I already read this post but that cannot help me and I will explain why.

I am writing an simple program with Thumb assembly ( unfortunately I cannot use Thumb2 ).

Let's consider this code:

 .arch armv5te
 .syntax unified
 .text     

 .thumb
 .thumb_func
 thumbnow:
 0x0       PUSH {LR}
 0x2       LDR R0, =loadValues
 0x4       POP {PC}
 .align
 loadValues:
 0x8        .word 0xdeadbee1
 0xC        .word 0xdeadbee2
 0x10       .word 0xdeadbee3

I am using the arm-linux-gnueabi toolchain to assemble that.

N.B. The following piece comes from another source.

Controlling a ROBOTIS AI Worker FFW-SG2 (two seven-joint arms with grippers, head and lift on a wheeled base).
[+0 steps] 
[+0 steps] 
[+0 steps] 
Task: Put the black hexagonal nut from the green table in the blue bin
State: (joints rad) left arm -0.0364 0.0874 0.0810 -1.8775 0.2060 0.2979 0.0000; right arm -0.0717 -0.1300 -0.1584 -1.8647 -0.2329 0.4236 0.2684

My microcontroller doesn't have an MMU so the memory address are static, no virtual pages etc.

The thing that I am trying to do is to make R0 having the value of 0x8 here so that then I can access the three words like this:

LDR R1, [R0]
LDR R2, [R0,#4]
LDR R3, [R0,#8]

This is not possible with LDR though because the value in the word is not possible to fit in a MOV command. The documentation of the assembler states that if the value cannot fit in a MOV command then it will put the value in a literal pool.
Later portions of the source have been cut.